The Aberdeen University Review, July 1927. Extraits. Patrick Geddes a fondé le Collège en 1924.

Certaines personnes commencent à nous demander pourquoi nous sommes ici et ce que nous essayons de faire. Mon épouse et moi-même sommes venus à Montpellier pour la première fois il y a presque quarante ans, attirés en premier lieu par la réputation légendaire de cette université connue parmi toutes les autres comme la plus durable et la plus ancienne capitale de la botanique. …Les bustes de la longue lignée des botanistes montpelliérains entourent le jardin de Candolle, et parmi ceux-ci il ne peut y avoir de professeur plus brillant que Flahault … C’est lui qui m’a fait venir à Montpellier, j’ai ensuite entretenu notre amitié en revenant périodiquement. D’année en année, j’y ai envoyé mes meilleurs étudiants et assistants, … ainsi que mes fils et ma fille. Mon épouse a noué des amitiés et cela a entraîné des échanges de jeunes gens, les enfants de trois familles nous rendant visite en Ecosse et les nôtres se rendant chez eux, avec dans l’ensemble d’excellents résultats. Il n’y a pas de meilleure méthode d’éducation ou de meilleure expérience éducative et c’est en même temps la moins coûteuse ; il faudrait davantage d’échanges de cette nature, interuniversitaires et internationaux. L’un de mes rêves les plus anciens a toujours été la renaissance du Collège des Ecossais de Paris…
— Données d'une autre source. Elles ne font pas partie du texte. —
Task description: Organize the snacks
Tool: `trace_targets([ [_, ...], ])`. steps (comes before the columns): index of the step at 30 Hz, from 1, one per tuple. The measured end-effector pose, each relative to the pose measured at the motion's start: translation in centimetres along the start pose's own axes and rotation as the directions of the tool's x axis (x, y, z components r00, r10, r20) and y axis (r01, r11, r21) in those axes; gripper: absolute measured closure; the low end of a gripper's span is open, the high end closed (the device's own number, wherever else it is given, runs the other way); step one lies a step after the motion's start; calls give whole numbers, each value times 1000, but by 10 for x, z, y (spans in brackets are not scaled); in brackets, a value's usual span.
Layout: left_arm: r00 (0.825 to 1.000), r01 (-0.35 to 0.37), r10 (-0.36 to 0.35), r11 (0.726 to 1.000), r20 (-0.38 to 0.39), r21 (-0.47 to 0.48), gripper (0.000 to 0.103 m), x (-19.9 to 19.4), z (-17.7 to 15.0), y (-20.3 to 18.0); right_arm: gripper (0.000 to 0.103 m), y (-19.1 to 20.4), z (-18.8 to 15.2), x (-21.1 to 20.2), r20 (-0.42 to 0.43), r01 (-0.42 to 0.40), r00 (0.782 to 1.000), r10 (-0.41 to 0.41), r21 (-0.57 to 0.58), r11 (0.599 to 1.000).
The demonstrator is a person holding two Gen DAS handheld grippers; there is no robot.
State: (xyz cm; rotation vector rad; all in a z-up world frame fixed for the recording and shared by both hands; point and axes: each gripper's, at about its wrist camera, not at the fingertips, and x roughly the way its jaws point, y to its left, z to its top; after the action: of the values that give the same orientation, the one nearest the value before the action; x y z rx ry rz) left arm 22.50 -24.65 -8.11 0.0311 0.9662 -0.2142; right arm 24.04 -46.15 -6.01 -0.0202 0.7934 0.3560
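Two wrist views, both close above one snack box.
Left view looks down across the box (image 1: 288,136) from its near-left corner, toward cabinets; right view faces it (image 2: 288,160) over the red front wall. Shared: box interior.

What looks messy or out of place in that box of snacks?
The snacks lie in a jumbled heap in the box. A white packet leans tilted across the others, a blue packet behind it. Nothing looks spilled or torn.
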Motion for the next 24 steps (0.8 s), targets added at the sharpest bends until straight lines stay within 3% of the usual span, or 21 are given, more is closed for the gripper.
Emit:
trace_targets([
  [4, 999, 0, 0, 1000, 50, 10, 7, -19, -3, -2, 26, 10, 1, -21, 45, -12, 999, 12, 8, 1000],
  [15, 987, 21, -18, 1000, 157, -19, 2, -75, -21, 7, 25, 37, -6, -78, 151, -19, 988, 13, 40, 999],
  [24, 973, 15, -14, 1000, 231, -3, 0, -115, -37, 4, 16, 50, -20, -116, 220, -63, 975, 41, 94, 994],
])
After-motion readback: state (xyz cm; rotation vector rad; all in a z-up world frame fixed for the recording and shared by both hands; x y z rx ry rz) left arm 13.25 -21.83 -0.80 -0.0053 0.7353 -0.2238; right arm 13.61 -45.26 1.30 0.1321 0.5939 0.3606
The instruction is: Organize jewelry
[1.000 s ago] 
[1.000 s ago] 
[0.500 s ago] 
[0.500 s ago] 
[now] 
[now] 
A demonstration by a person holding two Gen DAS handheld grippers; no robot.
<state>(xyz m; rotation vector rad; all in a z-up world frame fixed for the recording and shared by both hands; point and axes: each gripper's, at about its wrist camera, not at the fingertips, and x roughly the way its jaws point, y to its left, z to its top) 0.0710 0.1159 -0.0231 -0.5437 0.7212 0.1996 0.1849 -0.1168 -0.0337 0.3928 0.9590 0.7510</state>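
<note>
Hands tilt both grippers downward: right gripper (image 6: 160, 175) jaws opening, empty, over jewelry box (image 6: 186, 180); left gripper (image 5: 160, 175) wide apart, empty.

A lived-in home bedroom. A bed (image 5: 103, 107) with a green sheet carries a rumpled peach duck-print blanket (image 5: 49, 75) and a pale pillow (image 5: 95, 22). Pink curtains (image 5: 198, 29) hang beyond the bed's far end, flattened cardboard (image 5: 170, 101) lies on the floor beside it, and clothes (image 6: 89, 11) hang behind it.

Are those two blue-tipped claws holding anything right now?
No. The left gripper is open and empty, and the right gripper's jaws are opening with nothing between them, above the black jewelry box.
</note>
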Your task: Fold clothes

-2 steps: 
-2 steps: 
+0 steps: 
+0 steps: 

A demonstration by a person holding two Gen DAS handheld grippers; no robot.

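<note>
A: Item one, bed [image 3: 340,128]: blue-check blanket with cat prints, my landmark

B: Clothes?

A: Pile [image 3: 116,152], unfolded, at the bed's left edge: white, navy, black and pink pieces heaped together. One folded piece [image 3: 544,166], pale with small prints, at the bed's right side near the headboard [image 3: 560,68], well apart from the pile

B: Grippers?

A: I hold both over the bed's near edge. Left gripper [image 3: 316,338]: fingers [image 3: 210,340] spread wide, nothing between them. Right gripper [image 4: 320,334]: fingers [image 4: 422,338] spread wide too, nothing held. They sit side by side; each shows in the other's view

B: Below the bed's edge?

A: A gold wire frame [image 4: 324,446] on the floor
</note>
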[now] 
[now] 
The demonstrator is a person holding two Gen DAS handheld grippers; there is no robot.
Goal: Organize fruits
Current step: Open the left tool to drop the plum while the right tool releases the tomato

Toutefois la France n’est pas qu’un grand cercle avec Paris au centre : elle a cet avantage contrairement à d’autres pays européens qui sont seulement connectés soit à la Mer du nord et à l’Atlantique soit à la Méditerranée, d’être bordée par les deux. Sa forme hexagonale sur la carte l’appelle à se libérer de l’hyper centralisation parisienne et dans ce mouvement régional les provinces méditerranéennes – Provence et Languedoc - ont naturellement dominé en littérature, comme aussi jadis dans les domaines de l’enseignement, des sciences et de la médecine. De ces dernières en particulier, Montpellier est le centre depuis des siècles. Par conséquent, plus qu’à un cercle, il nous faut penser la France comme une ellipse nordique-méditerranéenne, dans laquelle Paris occupe bien sûr le foyer principal, mais dont Montpellier est le second foyer. Ici donc se trouve le centre, à la fois naturel et historique, le mieux adapté à l’indispensable extension de la re-régionalisation de la France, condition évidente d’un avenir plus prospère. Sans se mêler de politique, les étudiants étrangers viennent ici pour des études très bien encadrées ainsi que pour les merveilleux bienfaits du soleil méditerranéen qui est tellement meilleur pour la santé physique et le bien-être psychologique que les sombres hivers des villes du nord…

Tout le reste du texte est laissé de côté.